I don't think "everyone flips out" but I do think that most of the people who argue for high megapixel sensors seldom articulate a "need" that goes beyond, "I want one."

Generally, I think that the people who object are users who don't want to accept the compromises that a high megapixel sensor brings with it. Many also doubt that the market does exist.

You can count me among the skeptics.

I would like to see someone articulate a genuine need and link that need to a large market. It isn't needed for billboard size printing, it isn't needed for printing on the side of buses and it isn't even need for banners that hang down the side of a building. (My 5D files have been used for all three.)

It isn't needed for print or web. 

I could see some interest among artists. I've seen the video of Martin Parr using the 5Ds to make life sized prints of subjects and I expect that Andreas Gursky might find the large files interesting, but how big of a market is that? Maybe a couple dozen across the world – at most.

Possibly some technical applications. Surveillance cameras or microscope photography, but I expect that those are not off-the-shelf models, so it's irrelevant to this discussion. And, again, not huge market.

So, when you say "the need is there" I'd love to hear what that need is. And, for extra credit, I'd love to see a reasonable estimate of the market.


----------



## eml58 (Aug 7, 2016)

It's an interesting discussion, at least I think so.

My recent rip to Sthe Africa, Kenya & Botswana I had 2 x 1Dx II Bodies (My Son was with me & used 1 of them), plus the H6D 50c and 5 Hasselblad Lenses 28, 55, 210 & 300.

The 1Dx II was either being used on single shot, or 14fps, depending.

The H6D was always used at it's maximum frame rate, 1.5 fps.

On a number of occasions I was on the ground with the H6D shooting Elephants walking by at approximately 5 to 8 metre distance, using the 28 or 55, I would have loved, just loved to have had this Camera shooting 8 to 10fps. I could have used the 1Dx II, But there were clouds in the background & I simply wanted that huge file to play with and all the benefits that come from Medium Format.

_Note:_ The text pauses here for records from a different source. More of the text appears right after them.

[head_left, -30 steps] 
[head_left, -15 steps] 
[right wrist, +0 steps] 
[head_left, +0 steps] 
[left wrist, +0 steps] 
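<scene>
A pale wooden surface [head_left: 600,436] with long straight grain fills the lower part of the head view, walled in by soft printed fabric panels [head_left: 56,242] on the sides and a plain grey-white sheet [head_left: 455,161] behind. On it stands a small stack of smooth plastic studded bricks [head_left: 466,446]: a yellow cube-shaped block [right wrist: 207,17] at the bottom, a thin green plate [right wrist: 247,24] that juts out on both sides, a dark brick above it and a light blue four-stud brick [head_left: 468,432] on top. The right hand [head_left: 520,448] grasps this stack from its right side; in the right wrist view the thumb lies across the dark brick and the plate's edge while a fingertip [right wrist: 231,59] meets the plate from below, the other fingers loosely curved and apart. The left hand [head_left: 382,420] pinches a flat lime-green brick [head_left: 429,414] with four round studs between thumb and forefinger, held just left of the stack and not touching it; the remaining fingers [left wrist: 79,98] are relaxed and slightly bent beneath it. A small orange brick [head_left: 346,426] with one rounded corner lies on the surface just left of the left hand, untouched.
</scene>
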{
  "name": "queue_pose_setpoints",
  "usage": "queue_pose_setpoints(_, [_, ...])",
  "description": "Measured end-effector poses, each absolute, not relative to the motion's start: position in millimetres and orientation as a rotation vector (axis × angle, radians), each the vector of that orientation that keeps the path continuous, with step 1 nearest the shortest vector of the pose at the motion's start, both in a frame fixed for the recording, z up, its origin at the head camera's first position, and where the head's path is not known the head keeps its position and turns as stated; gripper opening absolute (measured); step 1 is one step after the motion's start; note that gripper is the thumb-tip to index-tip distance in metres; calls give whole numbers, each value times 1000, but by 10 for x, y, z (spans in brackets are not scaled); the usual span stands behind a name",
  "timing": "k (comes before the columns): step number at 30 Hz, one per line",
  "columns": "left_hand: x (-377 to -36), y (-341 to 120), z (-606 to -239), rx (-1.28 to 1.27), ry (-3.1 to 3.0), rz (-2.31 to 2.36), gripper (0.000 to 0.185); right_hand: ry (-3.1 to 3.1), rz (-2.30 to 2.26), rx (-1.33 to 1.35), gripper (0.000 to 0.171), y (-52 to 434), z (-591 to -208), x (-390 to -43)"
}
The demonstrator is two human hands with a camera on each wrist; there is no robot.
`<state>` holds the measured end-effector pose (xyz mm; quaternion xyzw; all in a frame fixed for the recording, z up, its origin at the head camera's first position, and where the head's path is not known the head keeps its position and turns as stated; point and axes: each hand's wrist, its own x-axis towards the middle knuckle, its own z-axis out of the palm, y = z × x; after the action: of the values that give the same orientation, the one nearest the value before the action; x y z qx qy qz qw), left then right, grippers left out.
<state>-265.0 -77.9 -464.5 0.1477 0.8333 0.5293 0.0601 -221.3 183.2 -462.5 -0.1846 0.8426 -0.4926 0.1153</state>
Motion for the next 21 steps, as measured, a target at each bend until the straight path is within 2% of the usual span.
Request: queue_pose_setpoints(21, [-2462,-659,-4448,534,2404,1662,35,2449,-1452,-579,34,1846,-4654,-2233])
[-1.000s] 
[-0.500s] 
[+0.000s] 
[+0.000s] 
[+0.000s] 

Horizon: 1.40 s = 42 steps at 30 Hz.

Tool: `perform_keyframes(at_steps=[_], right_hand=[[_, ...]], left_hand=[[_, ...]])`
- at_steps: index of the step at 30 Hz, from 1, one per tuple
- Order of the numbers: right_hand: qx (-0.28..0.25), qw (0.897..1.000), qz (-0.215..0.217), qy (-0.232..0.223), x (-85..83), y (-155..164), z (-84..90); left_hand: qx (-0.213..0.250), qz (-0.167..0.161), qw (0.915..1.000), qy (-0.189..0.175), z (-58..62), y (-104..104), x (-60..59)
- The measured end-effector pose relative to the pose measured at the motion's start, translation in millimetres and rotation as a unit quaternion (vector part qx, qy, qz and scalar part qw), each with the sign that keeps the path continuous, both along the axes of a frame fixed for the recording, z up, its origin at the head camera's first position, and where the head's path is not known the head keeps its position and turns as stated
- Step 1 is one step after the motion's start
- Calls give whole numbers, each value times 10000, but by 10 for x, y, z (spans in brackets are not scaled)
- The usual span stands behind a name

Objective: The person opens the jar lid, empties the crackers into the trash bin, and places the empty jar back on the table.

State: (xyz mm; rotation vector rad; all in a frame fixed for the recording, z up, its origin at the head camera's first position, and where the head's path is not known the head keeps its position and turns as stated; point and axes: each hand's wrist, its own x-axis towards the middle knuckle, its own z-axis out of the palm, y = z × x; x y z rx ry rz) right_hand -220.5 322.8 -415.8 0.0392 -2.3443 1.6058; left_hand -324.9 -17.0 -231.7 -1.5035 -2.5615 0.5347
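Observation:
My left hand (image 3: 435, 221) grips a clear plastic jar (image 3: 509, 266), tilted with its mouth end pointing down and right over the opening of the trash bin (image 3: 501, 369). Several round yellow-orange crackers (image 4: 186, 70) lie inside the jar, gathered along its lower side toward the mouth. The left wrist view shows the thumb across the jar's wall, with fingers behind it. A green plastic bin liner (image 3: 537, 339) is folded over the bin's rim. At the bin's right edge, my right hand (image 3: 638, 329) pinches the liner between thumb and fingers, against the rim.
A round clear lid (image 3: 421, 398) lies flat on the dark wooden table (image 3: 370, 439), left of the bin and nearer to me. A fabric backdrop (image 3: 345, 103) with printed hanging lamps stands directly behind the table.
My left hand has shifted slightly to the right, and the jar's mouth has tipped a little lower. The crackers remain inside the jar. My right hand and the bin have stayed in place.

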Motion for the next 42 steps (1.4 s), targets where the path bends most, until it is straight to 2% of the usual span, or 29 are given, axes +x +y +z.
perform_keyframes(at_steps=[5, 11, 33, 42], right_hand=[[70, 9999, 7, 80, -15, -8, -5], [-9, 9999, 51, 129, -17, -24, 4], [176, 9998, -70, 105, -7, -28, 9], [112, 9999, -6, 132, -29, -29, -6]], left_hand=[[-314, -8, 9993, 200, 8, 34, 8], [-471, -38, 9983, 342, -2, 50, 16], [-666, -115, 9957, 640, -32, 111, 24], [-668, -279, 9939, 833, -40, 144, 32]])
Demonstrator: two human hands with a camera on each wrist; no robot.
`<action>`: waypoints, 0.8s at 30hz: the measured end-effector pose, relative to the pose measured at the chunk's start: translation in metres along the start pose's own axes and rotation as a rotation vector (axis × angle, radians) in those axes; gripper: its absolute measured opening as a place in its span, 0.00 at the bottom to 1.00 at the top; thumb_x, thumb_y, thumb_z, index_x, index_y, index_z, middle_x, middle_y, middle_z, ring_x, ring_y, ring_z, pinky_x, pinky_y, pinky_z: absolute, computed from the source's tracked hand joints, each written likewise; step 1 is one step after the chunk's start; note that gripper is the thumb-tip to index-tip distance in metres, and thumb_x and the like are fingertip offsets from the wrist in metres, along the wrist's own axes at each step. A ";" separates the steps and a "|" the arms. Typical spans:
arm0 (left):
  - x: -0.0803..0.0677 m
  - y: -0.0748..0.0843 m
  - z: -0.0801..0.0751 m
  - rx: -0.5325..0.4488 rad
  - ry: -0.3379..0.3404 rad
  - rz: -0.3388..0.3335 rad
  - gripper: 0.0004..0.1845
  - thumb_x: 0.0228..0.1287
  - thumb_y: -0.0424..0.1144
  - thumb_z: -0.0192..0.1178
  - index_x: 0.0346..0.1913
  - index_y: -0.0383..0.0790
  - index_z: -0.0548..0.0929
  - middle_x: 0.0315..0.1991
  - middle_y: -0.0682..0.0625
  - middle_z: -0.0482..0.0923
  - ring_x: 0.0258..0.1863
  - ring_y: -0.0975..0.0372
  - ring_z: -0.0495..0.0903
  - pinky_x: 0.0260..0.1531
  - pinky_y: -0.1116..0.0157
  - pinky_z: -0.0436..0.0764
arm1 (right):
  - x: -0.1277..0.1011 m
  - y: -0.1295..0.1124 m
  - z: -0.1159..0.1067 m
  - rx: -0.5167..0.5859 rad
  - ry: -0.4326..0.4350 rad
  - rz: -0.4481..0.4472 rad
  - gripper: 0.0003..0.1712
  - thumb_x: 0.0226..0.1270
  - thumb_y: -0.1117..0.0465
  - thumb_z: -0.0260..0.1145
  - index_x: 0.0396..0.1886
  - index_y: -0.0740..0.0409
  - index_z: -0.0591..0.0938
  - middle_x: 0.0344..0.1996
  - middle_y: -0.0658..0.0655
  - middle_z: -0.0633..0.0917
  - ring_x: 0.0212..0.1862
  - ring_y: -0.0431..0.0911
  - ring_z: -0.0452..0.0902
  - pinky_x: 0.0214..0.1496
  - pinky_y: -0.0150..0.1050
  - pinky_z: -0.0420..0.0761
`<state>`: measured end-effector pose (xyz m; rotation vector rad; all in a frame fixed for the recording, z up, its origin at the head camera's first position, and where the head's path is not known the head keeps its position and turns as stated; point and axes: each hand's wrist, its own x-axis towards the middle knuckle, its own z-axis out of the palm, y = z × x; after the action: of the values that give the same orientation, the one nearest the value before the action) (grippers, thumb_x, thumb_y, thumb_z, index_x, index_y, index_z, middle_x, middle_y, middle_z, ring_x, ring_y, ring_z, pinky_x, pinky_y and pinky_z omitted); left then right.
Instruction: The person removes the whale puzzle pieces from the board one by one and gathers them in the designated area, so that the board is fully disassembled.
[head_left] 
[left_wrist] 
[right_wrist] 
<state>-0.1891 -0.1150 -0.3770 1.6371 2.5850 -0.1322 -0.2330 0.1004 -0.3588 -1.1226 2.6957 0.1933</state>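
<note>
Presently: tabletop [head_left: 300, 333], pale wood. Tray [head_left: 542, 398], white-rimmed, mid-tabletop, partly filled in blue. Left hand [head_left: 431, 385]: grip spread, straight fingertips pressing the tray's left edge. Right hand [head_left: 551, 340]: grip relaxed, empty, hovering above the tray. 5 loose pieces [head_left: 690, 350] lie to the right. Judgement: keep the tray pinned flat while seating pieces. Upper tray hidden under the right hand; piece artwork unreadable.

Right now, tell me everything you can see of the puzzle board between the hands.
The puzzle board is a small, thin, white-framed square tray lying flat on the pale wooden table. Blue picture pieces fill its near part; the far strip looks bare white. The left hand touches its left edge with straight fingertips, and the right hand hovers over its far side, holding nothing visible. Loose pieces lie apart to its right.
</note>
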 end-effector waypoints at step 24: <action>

So, 1DxR 50MP @ 14fps ?? and improved low light performance, I'll take 2.


----------



## privatebydesign (Aug 7, 2016)

As a long time owner and user of the 1DS MkIII, since back when 21MP was huge, I'd happily take a higher resolution 1DXS. 

Not fussed about the 50MP, or the 14fps, I'd happily compromise on the two, but I'd compromise on the fps first.

For me personally I am a generalist and want one camera to deliver everything I need. I shoot a bit of sports, a few weddings, product, studio, landscapes, travel, etc. and I am finding my clients want bigger prints as well as low resolution web images and newsprint.

Ideally I'd personally like 16 bit RAW files with 16 bits of information, deeper dynamic range, better color handling, 35-40MP, 10fps and no AA filter. 

As I can't have that I know there must be a development 1DX hybrid with a 5DSR sensor in it somewhere in the Canon R&D vaults, give me that! Pretty please.


----------



## Perio (Aug 7, 2016)

eml58 said:


> It's an interesting discussion, at least I think so.
> 
> My recent rip to Sthe Africa, Kenya & Botswana I had 2 x 1Dx II Bodies (My Son was with me & used 1 of them), plus the H6D 50c and 5 Hasselblad Lenses 28, 55, 210 & 300.
> 
> ...



Could you please comment on weather sealing of your Hassy?


----------



## eml58 (Aug 7, 2016)

Perio said:


> eml58 said:
> 
> 
> > It's an interesting discussion, at least I think so.
> ...



Yes, the H6D is fully weather sealed, as are the Lenses.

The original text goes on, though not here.